Give back all the data below exactly as it is shown.

Supplied material
━━━━━━━━━━━━━━━━━━━━━━━━━━━━━━

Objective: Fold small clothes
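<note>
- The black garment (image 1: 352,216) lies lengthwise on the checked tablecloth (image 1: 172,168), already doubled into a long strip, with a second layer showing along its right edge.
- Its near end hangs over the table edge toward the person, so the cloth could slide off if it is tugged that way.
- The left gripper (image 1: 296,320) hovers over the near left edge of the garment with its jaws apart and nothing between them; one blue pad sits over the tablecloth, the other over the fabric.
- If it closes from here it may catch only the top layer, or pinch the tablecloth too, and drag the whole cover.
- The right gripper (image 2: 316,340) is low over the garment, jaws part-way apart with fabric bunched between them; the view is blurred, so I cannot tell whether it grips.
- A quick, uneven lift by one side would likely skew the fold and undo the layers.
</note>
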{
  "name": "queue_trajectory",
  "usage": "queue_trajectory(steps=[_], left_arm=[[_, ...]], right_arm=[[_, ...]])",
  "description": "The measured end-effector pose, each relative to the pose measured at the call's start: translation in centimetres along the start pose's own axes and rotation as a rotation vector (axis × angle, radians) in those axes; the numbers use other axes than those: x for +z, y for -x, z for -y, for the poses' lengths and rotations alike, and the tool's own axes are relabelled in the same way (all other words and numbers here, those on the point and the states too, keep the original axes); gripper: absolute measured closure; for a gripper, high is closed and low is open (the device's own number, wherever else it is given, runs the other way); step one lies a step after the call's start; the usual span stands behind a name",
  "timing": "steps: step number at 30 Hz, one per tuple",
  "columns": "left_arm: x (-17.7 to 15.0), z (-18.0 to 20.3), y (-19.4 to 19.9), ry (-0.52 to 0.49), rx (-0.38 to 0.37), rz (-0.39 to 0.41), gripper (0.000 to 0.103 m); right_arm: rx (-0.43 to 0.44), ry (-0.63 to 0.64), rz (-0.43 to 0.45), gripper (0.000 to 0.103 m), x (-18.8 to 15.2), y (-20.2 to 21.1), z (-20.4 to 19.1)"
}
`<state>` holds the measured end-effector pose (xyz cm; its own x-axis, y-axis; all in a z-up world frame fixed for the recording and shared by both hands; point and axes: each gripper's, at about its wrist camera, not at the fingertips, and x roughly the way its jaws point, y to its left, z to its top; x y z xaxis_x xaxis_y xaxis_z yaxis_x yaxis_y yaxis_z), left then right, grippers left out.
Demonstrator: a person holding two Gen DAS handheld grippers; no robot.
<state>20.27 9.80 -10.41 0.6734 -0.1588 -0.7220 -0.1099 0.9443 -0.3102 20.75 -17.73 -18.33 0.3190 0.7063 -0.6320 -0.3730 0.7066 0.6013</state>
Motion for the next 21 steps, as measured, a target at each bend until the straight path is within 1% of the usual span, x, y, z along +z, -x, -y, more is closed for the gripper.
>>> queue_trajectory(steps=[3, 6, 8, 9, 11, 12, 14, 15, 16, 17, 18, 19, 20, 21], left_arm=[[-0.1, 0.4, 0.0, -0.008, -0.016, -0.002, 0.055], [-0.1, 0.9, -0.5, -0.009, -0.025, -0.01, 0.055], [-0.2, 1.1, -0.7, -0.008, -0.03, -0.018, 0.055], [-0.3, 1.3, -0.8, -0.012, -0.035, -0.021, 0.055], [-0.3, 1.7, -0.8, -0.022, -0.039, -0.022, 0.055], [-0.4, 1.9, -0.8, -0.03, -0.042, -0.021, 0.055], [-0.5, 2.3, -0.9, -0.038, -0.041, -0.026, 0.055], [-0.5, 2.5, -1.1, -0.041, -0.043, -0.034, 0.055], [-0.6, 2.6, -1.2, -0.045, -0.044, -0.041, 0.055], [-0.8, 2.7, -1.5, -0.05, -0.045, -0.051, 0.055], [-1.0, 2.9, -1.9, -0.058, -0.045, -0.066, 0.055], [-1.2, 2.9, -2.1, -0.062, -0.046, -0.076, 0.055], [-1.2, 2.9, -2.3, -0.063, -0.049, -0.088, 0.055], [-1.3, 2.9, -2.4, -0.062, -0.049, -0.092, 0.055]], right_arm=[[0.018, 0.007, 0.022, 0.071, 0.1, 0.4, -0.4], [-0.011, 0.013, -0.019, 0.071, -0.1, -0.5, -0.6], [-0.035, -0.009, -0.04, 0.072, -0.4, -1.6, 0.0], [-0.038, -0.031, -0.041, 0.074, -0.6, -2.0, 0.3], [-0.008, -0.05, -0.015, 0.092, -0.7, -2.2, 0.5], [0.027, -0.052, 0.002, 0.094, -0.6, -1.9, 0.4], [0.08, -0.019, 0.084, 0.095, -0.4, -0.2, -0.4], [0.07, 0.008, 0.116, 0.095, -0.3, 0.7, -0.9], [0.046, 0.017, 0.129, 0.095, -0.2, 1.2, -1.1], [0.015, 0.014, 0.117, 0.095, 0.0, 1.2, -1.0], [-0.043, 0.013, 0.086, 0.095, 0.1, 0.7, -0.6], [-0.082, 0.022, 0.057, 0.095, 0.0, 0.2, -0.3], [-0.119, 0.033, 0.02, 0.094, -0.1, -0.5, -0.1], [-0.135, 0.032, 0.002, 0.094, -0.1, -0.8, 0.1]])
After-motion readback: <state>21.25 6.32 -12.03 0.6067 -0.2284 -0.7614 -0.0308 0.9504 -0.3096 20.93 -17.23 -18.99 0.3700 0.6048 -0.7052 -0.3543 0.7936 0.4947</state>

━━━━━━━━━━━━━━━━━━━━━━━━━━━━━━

Task answer
Objective: Fold small clothes
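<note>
- The black garment (image 1: 352,216) lies lengthwise on the checked tablecloth (image 1: 172,168), already doubled into a long strip, with a second layer showing along its right edge.
- Its near end hangs over the table edge toward the person, so the cloth could slide off if it is tugged that way.
- The left gripper (image 1: 296,320) hovers over the near left edge of the garment with its jaws apart and nothing between them; one blue pad sits over the tablecloth, the other over the fabric.
- If it closes from here it may catch only the top layer, or pinch the tablecloth too, and drag the whole cover.
- The right gripper (image 2: 316,340) is low over the garment, jaws part-way apart with fabric bunched between them; the view is blurred, so I cannot tell whether it grips.
- A quick, uneven lift by one side would likely skew the fold and undo the layers.
</note>
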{
  "name": "queue_trajectory",
  "usage": "queue_trajectory(steps=[_], left_arm=[[_, ...]], right_arm=[[_, ...]])",
  "description": "The measured end-effector pose, each relative to the pose measured at the call's start: translation in centimetres along the start pose's own axes and rotation as a rotation vector (axis × angle, radians) in those axes; the numbers use other axes than those: x for +z, y for -x, z for -y, for the poses' lengths and rotations alike, and the tool's own axes are relabelled in the same way (all other words and numbers here, those on the point and the states too, keep the original axes); gripper: absolute measured closure; for a gripper, high is closed and low is open (the device's own number, wherever else it is given, runs the other way); step one lies a step after the call's start; the usual span stands behind a name",
  "timing": "steps: step number at 30 Hz, one per tuple",
  "columns": "left_arm: x (-17.7 to 15.0), z (-18.0 to 20.3), y (-19.4 to 19.9), ry (-0.52 to 0.49), rx (-0.38 to 0.37), rz (-0.39 to 0.41), gripper (0.000 to 0.103 m); right_arm: rx (-0.43 to 0.44), ry (-0.63 to 0.64), rz (-0.43 to 0.45), gripper (0.000 to 0.103 m), x (-18.8 to 15.2), y (-20.2 to 21.1), z (-20.4 to 19.1)"
}
`<state>` holds the measured end-effector pose (xyz cm; its own x-axis, y-axis; all in a z-up world frame fixed for the recording and shared by both hands; point and axes: each gripper's, at about its wrist camera, not at the fingertips, and x roughly the way its jaws point, y to its left, z to its top; x y z xaxis_x xaxis_y xaxis_z yaxis_x yaxis_y yaxis_z), left then right, grippers left out.
Demonstrator: a person holding two Gen DAS handheld grippers; no robot.
<state>20.27 9.80 -10.41 0.6734 -0.1588 -0.7220 -0.1099 0.9443 -0.3102 20.75 -17.73 -18.33 0.3190 0.7063 -0.6320 -0.3730 0.7066 0.6013</state>
Motion for the next 21 steps, as measured, a target at each bend until the straight path is within 1% of the usual span, x, y, z along +z, -x, -y, more is closed for the gripper.
>>> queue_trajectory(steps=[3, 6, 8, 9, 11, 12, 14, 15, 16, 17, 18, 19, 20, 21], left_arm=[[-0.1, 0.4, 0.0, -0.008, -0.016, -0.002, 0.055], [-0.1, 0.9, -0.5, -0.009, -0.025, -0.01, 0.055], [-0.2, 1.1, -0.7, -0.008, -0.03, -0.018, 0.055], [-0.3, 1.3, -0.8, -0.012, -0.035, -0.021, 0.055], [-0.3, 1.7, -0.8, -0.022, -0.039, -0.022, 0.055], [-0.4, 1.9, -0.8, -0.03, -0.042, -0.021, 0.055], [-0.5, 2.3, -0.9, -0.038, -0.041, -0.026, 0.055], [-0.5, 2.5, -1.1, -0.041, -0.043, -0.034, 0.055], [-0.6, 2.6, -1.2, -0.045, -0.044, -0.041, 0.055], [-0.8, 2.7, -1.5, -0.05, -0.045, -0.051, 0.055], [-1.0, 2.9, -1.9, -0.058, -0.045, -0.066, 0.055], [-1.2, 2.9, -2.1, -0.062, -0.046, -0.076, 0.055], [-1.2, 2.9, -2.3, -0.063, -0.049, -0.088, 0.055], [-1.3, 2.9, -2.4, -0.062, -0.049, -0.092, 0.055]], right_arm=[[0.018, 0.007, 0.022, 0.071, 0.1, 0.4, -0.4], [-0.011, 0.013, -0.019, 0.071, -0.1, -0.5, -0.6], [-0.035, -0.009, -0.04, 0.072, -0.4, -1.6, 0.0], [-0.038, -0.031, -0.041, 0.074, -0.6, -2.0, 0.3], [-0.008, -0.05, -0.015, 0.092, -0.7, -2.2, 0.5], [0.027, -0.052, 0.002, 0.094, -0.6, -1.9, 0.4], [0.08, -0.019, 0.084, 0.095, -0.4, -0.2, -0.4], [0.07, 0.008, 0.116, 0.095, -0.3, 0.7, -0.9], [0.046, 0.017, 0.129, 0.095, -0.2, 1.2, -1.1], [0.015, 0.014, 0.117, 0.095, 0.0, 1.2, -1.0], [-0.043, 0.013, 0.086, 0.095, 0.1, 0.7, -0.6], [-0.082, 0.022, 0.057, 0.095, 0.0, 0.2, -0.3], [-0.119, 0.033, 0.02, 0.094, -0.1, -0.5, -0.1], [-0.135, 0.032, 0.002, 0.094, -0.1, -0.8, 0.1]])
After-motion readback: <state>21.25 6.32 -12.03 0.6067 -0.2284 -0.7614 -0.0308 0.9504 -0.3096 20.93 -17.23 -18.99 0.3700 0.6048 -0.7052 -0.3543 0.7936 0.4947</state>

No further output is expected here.